• Work item
Your task is to output the listing exactly, leaving every image out.

[[ Task inputs open ]]

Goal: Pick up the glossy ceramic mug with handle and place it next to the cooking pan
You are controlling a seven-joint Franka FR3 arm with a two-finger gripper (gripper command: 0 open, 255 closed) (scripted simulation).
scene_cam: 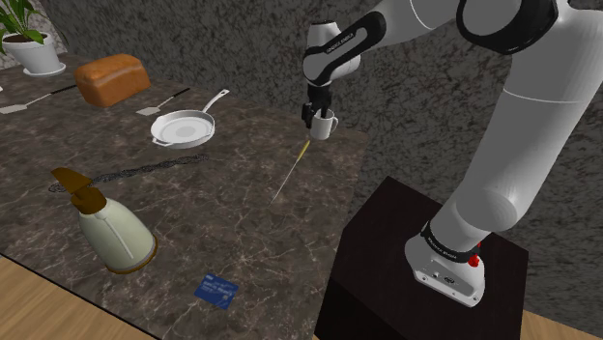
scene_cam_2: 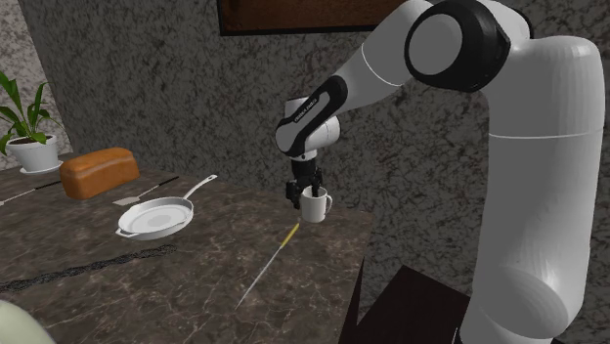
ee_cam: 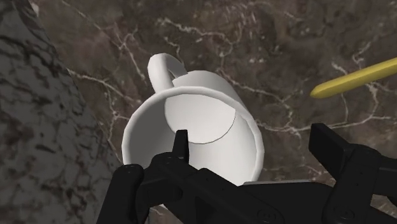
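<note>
Half in, half out of the white mug (ee_cam: 203, 127): pinches its wall with the black gripper (ee_cam: 253, 141), one finger down inside the cup, the other outside it, with the handle on the far side from both. Holds the mug directly below the hand, mouth up toward the wrist, handle turned toward the shoulder view's right. Hangs it low over the far right corner of the dark marble counter (scene_cam: 242, 227), close to the speckled wall (scene_cam: 435, 106); cannot tell whether the base touches the stone. Leaves the white pan (scene_cam: 182, 127) well apart, toward the shoulder view's left, its long handle aimed back at the wall. Shows a thin stick (scene_cam: 290, 172) flat on the counter, running from the mug's side toward the near edge, its yellow end near the mug but apart from it. Beyond the pan, has a brown loaf (scene_cam: 113, 79) and a potted plant (scene_cam: 39, 53); toward the front edge, a blue card (scene_cam: 216, 289).
</note>
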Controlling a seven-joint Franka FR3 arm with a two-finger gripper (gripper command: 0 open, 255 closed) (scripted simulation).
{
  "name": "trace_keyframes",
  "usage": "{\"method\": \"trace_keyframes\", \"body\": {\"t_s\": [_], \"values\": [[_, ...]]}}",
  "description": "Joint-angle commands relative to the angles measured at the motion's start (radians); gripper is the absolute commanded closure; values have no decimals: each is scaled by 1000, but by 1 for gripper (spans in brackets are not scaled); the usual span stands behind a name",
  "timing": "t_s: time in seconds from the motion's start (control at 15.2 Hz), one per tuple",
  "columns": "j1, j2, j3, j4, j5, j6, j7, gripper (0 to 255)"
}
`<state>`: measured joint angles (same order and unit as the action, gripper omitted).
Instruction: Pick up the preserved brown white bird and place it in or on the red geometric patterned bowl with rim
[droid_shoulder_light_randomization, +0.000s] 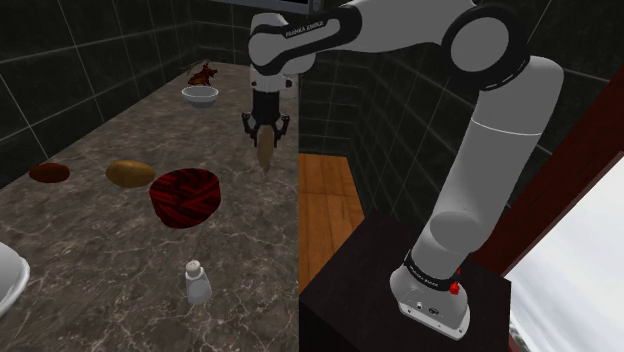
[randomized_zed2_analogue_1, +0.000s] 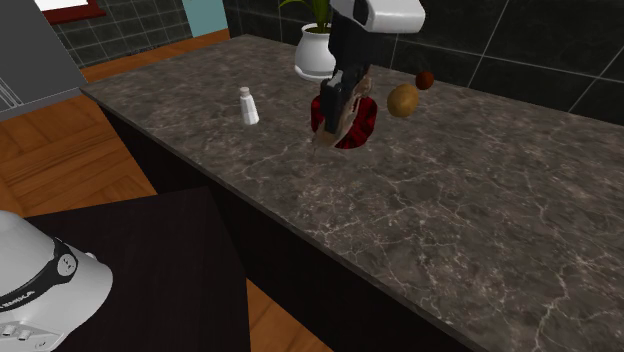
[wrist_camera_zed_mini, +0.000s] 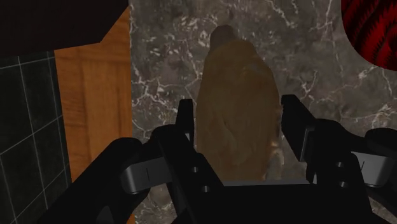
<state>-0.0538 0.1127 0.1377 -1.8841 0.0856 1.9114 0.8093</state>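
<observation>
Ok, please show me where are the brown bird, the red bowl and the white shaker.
brown bird (wrist_camera_zed_mini: 238, 108), wrist view, middle of its body.
red bowl (droid_shoulder_light_randomization: 185, 212), shoulder view, its outer wall.
white shaker (droid_shoulder_light_randomization: 197, 288), shoulder view, its body.

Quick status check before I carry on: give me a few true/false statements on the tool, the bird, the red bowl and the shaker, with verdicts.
1. The tool is shut on the brown bird. True.
2. The bird lies inside the red patterned bowl. False: it hangs in the tool above the counter, apart from the bowl.
3. The white shaker lies on its side. False: it stands upright.
4. In the shoulder view, a white bowl sits on the counter farther back than the red one. True.
</observation>
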Motion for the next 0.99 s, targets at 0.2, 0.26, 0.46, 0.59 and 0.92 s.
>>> {"method": "trace_keyframes", "body": {"t_s": [0.2, 0.26, 0.46, 0.59, 0.92], "values": [[55, 95, 38, 134, -15, -31, 99, 255], [68, 119, 45, 167, -20, -39, 120, 255], [109, 197, 64, 276, -36, -67, 182, 255], [138, 254, 74, 360, -49, -90, 223, 255], [222, 423, 89, 620, -85, -176, 315, 255]]}}
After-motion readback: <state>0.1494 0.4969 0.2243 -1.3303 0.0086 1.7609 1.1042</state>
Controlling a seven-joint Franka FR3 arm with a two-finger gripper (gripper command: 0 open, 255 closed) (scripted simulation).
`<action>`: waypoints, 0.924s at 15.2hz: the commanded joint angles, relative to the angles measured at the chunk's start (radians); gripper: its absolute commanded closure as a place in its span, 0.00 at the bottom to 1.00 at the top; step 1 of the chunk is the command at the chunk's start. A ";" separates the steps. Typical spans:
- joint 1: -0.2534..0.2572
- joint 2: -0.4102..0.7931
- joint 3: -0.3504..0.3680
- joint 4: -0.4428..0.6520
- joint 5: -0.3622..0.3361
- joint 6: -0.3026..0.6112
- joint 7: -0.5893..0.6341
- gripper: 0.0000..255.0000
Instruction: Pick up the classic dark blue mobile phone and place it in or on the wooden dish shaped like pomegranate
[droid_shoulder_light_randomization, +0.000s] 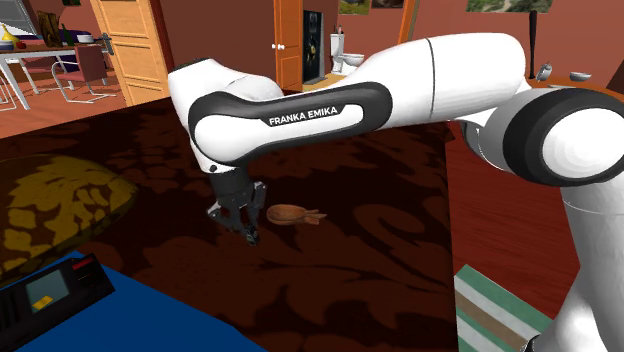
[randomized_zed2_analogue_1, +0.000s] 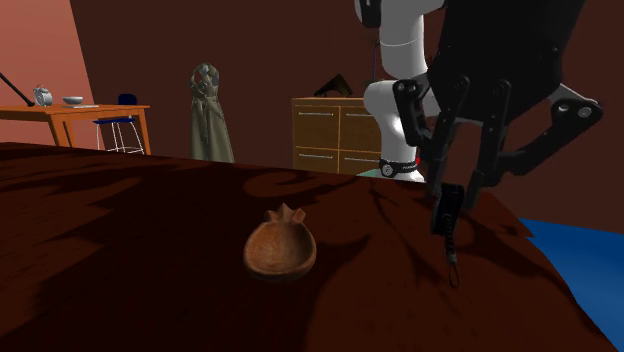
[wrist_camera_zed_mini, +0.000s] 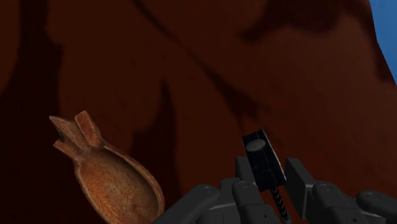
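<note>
**One phone in the pincer, dish alongside**

One white arm (droid_shoulder_light_randomization: 400, 80) reaches from the stand at the shoulder view's lower right, arcs across the frame, then turns its wrist straight down over a dark red patterned surface (droid_shoulder_light_randomization: 380, 250). The black pincer (droid_shoulder_light_randomization: 243, 222) points downward, its fingers clamped on the mobile phone (wrist_camera_zed_mini: 261, 156) — in the wrist view the handset stands upright between the two pads, top end forward. A coiled cord (randomized_zed2_analogue_1: 454, 255) hangs from the phone; whether its tip reaches the surface cannot be told. The phone itself hangs above the surface, not resting on it.

The pomegranate-shaped wooden dish (randomized_zed2_analogue_1: 281, 250) sits on the red surface just beside the pincer, its hollow up, its crown prongs pointing away from the second exterior camera. It holds nothing.

Hard to read: the phone looks almost black, its lower half is buried between the fingers, and no keypad can be made out. In the second exterior view the arm is cut off at the top edge. The dish's bowl end runs out of frame in the wrist view — only the crown and part of the hollow appear.
</note>
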 joint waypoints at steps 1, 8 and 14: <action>0.004 0.001 0.000 0.031 0.001 -0.030 -0.004 1.00; -0.031 -0.044 -0.001 0.035 0.014 -0.073 -0.047 1.00; -0.153 -0.157 -0.020 -0.088 0.045 -0.045 -0.166 1.00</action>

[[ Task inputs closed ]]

• Exercise answer
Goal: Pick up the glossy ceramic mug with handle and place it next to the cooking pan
You are controlling a seven-joint Franka FR3 arm with a two-finger gripper (gripper command: 0 open, 255 closed) (scripted simulation).
scene_cam: 
scene_cam_2: 
ee_cam: 
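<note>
Half in, half out of the white mug (ee_cam: 203, 127): pinches its wall with the black gripper (ee_cam: 253, 141), one finger down inside the cup, the other outside it, with the handle on the far side from both. Holds the mug directly below the hand, mouth up toward the wrist, handle turned toward the shoulder view's right. Hangs it low over the far right corner of the dark marble counter (scene_cam: 242, 227), close to the speckled wall (scene_cam: 435, 106); cannot tell whether the base touches the stone. Leaves the white pan (scene_cam: 182, 127) well apart, toward the shoulder view's left, its long handle aimed back at the wall. Shows a thin stick (scene_cam: 290, 172) flat on the counter, running from the mug's side toward the near edge, its yellow end near the mug but apart from it. Beyond the pan, has a brown loaf (scene_cam: 113, 79) and a potted plant (scene_cam: 39, 53); toward the front edge, a blue card (scene_cam: 216, 289).
</note>
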Controlling a seven-joint Franka FR3 arm with a two-finger gripper (gripper command: 0 open, 255 closed) (scripted simulation).
{
  "name": "trace_keyframes",
  "usage": "{\"method\": \"trace_keyframes\", \"body\": {\"t_s\": [_], \"values\": [[_, ...]]}}",
  "description": "Joint-angle commands relative to the angles measured at the motion's start (radians); gripper is the absolute commanded closure; values have no decimals: each is scaled by 1000, but by 1 for gripper (spans in brackets are not scaled); the usual span stands behind a name",
  "timing": "t_s: time in seconds from the motion's start (control at 15.2 Hz), one per tuple",
  "columns": "j1, j2, j3, j4, j5, j6, j7, gripper (0 to 255)"
}
`<state>`: measured joint angles (same order and unit as the action, gripper omitted).
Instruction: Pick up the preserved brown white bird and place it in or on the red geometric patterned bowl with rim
[droid_shoulder_light_randomization, +0.000s] 
[randomized_zed2_analogue_1, +0.000s] 
[wrist_camera_zed_mini, +0.000s] 
<state>-0.0538 0.1127 0.1377 -1.8841 0.0856 1.9114 0.8093</state>
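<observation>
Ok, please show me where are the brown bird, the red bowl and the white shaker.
brown bird (wrist_camera_zed_mini: 238, 108), wrist view, middle of its body.
red bowl (droid_shoulder_light_randomization: 185, 212), shoulder view, its outer wall.
white shaker (droid_shoulder_light_randomization: 197, 288), shoulder view, its body.

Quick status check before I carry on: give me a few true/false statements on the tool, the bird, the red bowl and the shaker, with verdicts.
1. The tool is shut on the brown bird. True.
2. The bird lies inside the red patterned bowl. False: it hangs in the tool above the counter, apart from the bowl.
3. The white shaker lies on its side. False: it stands upright.
4. In the shoulder view, a white bowl sits on the counter farther back than the red one. True.
</observation>
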Motion for the next 0.99 s, targets at 0.2, 0.26, 0.46, 0.59 and 0.92 s.
>>> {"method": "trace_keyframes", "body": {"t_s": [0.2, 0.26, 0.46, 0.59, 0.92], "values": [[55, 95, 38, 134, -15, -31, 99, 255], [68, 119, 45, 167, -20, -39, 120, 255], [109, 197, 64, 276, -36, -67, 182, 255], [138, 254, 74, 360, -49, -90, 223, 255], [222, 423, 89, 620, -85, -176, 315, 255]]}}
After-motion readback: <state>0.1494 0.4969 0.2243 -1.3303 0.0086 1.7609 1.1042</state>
Controlling a seven-joint Franka FR3 arm with a two-finger gripper (gripper command: 0 open, 255 closed) (scripted simulation).
`<action>`: waypoints, 0.924s at 15.2hz: the commanded joint angles, relative to the angles measured at the chunk's start (radians); gripper: its absolute commanded closure as a place in its span, 0.00 at the bottom to 1.00 at the top; step 1 of the chunk is the command at the chunk's start. A ";" separates the steps. Typical spans:
- joint 1: -0.2534..0.2572
- joint 2: -0.4102..0.7931
- joint 3: -0.3504..0.3680
- joint 4: -0.4428..0.6520
- joint 5: -0.3622..0.3361
- joint 6: -0.3026..0.6112
- joint 7: -0.5893..0.6341
- gripper: 0.0000..255.0000
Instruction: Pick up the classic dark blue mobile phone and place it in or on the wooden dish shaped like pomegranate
[droid_shoulder_light_randomization, +0.000s] 
[randomized_zed2_analogue_1, +0.000s] 
[wrist_camera_zed_mini, +0.000s] 
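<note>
**One phone in the pincer, dish alongside**

One white arm (droid_shoulder_light_randomization: 400, 80) reaches from the stand at the shoulder view's lower right, arcs across the frame, then turns its wrist straight down over a dark red patterned surface (droid_shoulder_light_randomization: 380, 250). The black pincer (droid_shoulder_light_randomization: 243, 222) points downward, its fingers clamped on the mobile phone (wrist_camera_zed_mini: 261, 156) — in the wrist view the handset stands upright between the two pads, top end forward. A coiled cord (randomized_zed2_analogue_1: 454, 255) hangs from the phone; whether its tip reaches the surface cannot be told. The phone itself hangs above the surface, not resting on it.

The pomegranate-shaped wooden dish (randomized_zed2_analogue_1: 281, 250) sits on the red surface just beside the pincer, its hollow up, its crown prongs pointing away from the second exterior camera. It holds nothing.

Hard to read: the phone looks almost black, its lower half is buried between the fingers, and no keypad can be made out. In the second exterior view the arm is cut off at the top edge. The dish's bowl end runs out of frame in the wrist view — only the crown and part of the hollow appear.
</note>
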 joint waypoints at steps 1, 8 and 14: <action>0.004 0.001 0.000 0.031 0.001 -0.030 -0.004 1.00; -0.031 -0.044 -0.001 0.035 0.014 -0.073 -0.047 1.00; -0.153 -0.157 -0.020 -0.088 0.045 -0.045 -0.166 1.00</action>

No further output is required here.